DIRECTIONS FOR THIS TASK
The data must be transcribed exactly, with no line missing.

DATA RECORDS Start Marker

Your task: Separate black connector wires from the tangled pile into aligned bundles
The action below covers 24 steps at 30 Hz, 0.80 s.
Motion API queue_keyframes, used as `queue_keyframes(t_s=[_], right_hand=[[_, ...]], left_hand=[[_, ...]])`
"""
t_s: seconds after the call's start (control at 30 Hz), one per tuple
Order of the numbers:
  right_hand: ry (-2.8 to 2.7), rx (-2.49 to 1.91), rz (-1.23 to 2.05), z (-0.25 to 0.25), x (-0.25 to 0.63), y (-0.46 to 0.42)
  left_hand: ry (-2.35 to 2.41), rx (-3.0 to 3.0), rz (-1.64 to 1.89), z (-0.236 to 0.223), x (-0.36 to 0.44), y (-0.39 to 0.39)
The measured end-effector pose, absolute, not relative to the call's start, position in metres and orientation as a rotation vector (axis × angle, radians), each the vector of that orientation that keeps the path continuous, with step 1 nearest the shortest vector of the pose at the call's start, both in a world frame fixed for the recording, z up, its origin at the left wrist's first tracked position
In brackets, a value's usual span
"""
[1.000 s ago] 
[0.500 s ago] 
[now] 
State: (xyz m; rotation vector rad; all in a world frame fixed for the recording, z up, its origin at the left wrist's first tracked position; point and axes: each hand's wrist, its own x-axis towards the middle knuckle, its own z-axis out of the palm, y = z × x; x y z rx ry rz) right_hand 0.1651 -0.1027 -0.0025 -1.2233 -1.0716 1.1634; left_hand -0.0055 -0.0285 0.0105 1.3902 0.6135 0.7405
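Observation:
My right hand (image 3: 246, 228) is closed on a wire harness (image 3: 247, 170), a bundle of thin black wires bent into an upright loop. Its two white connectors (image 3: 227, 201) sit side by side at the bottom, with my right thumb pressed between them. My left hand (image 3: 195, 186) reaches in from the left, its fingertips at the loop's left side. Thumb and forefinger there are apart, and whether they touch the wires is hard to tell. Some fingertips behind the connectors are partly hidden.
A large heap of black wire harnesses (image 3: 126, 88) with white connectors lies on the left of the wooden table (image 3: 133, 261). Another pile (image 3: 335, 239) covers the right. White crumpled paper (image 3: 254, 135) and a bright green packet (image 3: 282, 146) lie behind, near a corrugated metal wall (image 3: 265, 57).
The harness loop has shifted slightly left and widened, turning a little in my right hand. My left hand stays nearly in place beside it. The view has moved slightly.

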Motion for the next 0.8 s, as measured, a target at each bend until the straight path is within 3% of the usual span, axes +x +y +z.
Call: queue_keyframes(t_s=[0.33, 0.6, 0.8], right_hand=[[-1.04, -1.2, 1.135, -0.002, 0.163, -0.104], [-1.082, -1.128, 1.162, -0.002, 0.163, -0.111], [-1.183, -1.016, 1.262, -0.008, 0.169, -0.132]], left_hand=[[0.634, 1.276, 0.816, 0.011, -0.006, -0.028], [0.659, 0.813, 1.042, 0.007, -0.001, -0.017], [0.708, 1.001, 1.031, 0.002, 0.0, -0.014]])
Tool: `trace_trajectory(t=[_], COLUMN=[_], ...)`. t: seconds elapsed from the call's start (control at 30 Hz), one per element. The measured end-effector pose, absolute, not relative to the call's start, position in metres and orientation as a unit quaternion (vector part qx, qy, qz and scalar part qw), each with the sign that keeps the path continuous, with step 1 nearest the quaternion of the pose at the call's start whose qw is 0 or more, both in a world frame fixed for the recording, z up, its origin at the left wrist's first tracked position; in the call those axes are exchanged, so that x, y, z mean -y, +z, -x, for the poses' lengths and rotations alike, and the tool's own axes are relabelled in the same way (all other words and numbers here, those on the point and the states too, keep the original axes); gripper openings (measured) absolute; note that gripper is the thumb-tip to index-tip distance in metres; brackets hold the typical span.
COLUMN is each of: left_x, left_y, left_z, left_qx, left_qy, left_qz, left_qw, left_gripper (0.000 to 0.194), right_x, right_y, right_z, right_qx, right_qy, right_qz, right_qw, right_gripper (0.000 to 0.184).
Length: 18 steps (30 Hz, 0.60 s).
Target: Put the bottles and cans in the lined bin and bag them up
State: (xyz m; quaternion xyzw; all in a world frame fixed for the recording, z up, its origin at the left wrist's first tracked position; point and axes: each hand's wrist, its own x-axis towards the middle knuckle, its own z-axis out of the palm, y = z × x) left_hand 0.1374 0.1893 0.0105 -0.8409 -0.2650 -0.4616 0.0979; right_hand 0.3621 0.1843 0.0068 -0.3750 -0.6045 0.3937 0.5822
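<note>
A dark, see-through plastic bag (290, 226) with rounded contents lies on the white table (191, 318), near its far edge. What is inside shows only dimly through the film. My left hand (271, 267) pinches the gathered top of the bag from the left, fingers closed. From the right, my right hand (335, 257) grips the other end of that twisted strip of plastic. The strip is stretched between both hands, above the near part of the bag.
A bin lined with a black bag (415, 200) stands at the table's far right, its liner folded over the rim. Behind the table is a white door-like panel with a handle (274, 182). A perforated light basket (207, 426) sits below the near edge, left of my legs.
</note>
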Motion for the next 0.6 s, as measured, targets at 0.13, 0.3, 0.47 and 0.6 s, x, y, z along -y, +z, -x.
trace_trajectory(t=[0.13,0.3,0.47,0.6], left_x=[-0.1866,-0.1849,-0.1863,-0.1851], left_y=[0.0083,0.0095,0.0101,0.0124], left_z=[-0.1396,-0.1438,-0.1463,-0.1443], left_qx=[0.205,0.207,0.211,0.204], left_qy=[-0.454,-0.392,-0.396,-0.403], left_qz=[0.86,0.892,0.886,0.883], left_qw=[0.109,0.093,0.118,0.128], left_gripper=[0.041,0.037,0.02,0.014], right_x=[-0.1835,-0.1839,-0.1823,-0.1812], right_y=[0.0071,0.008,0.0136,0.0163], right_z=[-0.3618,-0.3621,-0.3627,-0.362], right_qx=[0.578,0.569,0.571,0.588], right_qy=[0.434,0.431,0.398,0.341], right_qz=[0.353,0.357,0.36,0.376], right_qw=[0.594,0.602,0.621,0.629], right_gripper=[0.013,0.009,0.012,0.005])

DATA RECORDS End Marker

EXERCISE RESPONSE
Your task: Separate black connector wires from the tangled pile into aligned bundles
The action below covers 24 steps at 30 Hz, 0.80 s.
Motion API queue_keyframes, used as `queue_keyframes(t_s=[_], right_hand=[[_, ...]], left_hand=[[_, ...]])`
"""
t_s: seconds after the call's start (control at 30 Hz), one per tuple
Order of the numbers:
  right_hand: ry (-2.8 to 2.7), rx (-2.49 to 1.91), rz (-1.23 to 2.05), z (-0.25 to 0.25), x (-0.25 to 0.63), y (-0.46 to 0.42)
  left_hand: ry (-2.35 to 2.41), rx (-3.0 to 3.0), rz (-1.64 to 1.89), z (-0.236 to 0.223), x (-0.36 to 0.44), y (-0.39 to 0.39)
The measured end-effector pose, absolute, not relative to the call's start, position in metres and orientation as a rotation vector (axis × angle, radians), each the vector of that orientation that keeps the path continuous, with step 1 nearest the shortest vector of the pose at the call's start, both in a world frame fixed for the recording, z up, its origin at the left wrist's first tracked position
In brackets, a value's usual span
"""
[1.000 s ago] 
[0.500 s ago] 
[now] 
State: (xyz m; rotation vector rad; all in a world frame fixed for the recording, z up, its origin at the left wrist's first tracked position; point and axes: each hand's wrist, its own x-axis towards the middle knuckle, its own z-axis out of the palm, y = z × x; x y z rx ry rz) right_hand 0.1651 -0.1027 -0.0025 -1.2233 -1.0716 1.1634; left_hand -0.0055 -0.0285 0.0105 1.3902 0.6135 0.7405
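Observation:
My right hand (image 3: 246, 228) is closed on a wire harness (image 3: 247, 170), a bundle of thin black wires bent into an upright loop. Its two white connectors (image 3: 227, 201) sit side by side at the bottom, with my right thumb pressed between them. My left hand (image 3: 195, 186) reaches in from the left, its fingertips at the loop's left side. Thumb and forefinger there are apart, and whether they touch the wires is hard to tell. Some fingertips behind the connectors are partly hidden.
A large heap of black wire harnesses (image 3: 126, 88) with white connectors lies on the left of the wooden table (image 3: 133, 261). Another pile (image 3: 335, 239) covers the right. White crumpled paper (image 3: 254, 135) and a bright green packet (image 3: 282, 146) lie behind, near a corrugated metal wall (image 3: 265, 57).
The harness loop has shifted slightly left and widened, turning a little in my right hand. My left hand stays nearly in place beside it. The view has moved slightly.
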
Motion for the next 0.8 s, as measured, a target at each bend until the straight path is within 3% of the usual span, axes +x +y +z.
Call: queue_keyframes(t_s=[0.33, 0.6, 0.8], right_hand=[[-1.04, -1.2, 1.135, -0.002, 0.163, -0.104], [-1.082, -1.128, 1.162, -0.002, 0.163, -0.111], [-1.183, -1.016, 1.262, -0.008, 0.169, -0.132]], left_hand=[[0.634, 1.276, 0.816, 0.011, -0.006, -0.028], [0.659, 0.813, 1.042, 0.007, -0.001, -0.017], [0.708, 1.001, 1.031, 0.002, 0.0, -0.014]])
Tool: `trace_trajectory(t=[_], COLUMN=[_], ...)`. t: seconds elapsed from the call's start (control at 30 Hz), one per element. The measured end-effector pose, absolute, not relative to the call's start, position in metres and orientation as a unit quaternion (vector part qx, qy, qz and scalar part qw), each with the sign that keeps the path continuous, with step 1 nearest the quaternion of the pose at the call's start whose qw is 0 or more, both in a world frame fixed for the recording, z up, its origin at the left wrist's first tracked position; in the call those axes are exchanged, so that x, y, z mean -y, +z, -x, for the poses' lengths and rotations alike, and the tool's own axes are relabelled in the same way (all other words and numbers here, those on the point and the states too, keep the original axes); gripper openings (measured) absolute; note that gripper is the thumb-tip to index-tip distance in metres; brackets hold the typical span.
COLUMN is each of: left_x, left_y, left_z, left_qx, left_qy, left_qz, left_qw, left_gripper (0.000 to 0.194), right_x, right_y, right_z, right_qx, right_qy, right_qz, right_qw, right_gripper (0.000 to 0.184).
Length: 18 steps (30 Hz, 0.60 s).
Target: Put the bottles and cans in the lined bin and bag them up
State: (xyz m; quaternion xyzw; all in a world frame fixed for the recording, z up, its origin at the left wrist's first tracked position; point and axes: each hand's wrist, its own x-axis towards the middle knuckle, its own z-axis out of the palm, y = z × x) left_hand 0.1374 0.1893 0.0105 -0.8409 -0.2650 -0.4616 0.0979; right_hand 0.3621 0.1843 0.0068 -0.3750 -0.6045 0.3937 0.5822
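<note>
A dark, see-through plastic bag (290, 226) with rounded contents lies on the white table (191, 318), near its far edge. What is inside shows only dimly through the film. My left hand (271, 267) pinches the gathered top of the bag from the left, fingers closed. From the right, my right hand (335, 257) grips the other end of that twisted strip of plastic. The strip is stretched between both hands, above the near part of the bag.
A bin lined with a black bag (415, 200) stands at the table's far right, its liner folded over the rim. Behind the table is a white door-like panel with a handle (274, 182). A perforated light basket (207, 426) sits below the near edge, left of my legs.
</note>
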Motion for the next 0.6 s, as measured, targets at 0.13, 0.3, 0.47 and 0.6 s, x, y, z along -y, +z, -x.
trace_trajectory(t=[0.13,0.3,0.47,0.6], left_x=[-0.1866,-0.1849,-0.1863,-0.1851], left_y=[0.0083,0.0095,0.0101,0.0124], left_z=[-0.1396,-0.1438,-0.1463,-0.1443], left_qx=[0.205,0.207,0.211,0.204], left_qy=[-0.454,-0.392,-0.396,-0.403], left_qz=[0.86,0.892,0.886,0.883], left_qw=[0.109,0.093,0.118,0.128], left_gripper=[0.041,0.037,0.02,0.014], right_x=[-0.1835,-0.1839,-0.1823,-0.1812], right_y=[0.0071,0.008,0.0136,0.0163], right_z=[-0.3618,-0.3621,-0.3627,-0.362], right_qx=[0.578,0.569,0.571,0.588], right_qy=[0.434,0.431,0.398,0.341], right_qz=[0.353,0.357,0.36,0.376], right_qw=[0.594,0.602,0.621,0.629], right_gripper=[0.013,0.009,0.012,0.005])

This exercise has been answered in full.